MultiChoice Botswana’s licenced activities do not form part  of the actual broadcasting activities which are taken by MultiChoice Africa, consequently, MultiChoice Botswana cannot be bound to conditions that pertain to actual broadcasting in which it performs. Justice Brand stated it somewhat differently, that BOCRA is not allowed to regulate the activities of MultiChoice Africa by proxy through imposing conditions on the license of MultiChoice Botswana as it was proposed to do. Brand further confirmed that MultiChoice Botswana has no control and input with regard to tariff rates charged to subscribers nor the content of the programming or composition of the packages or bouquets of channels presented to the subscribers, and therefore cannot comply with section 13, and that BOCRA is not allowed to impose   conditions which are impossible in a licence.

Next step
Speaking to BG News on what their next step  is BOCRA’s Communication Manager, Aaron Nyelesi said that their legal team was constrained to respond to media questions before the Board is briefed on what the case means and what could be the way forward.

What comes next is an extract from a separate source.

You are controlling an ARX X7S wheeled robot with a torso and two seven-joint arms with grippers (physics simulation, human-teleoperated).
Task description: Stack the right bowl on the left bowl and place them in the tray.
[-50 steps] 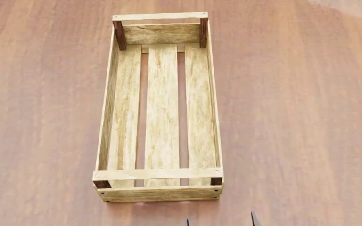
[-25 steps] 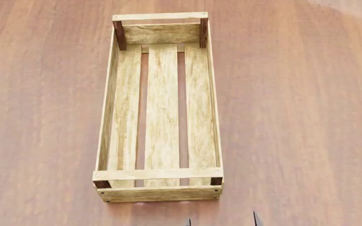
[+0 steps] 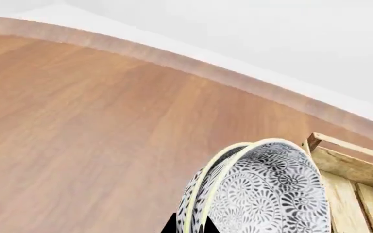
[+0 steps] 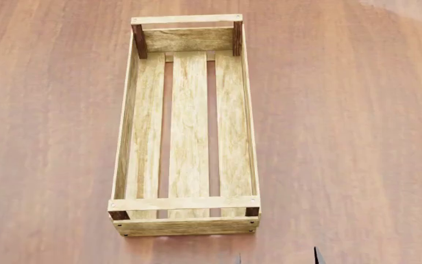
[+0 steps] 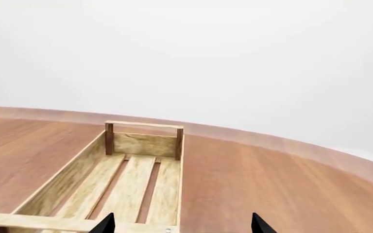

“Despite this, the court has held that the licence is still valid without clause 13. Basically MultiChoice should be regulated as an SMS provider. The court views clause 13 as BOCRA’s way of imposing conditions on MultiChoice Africa through MultiChoice Botswana, which is in the opinion of the court, wrong. However, note that they advise against us being quoted before the executive structure has been briefed to advise on the way forward”.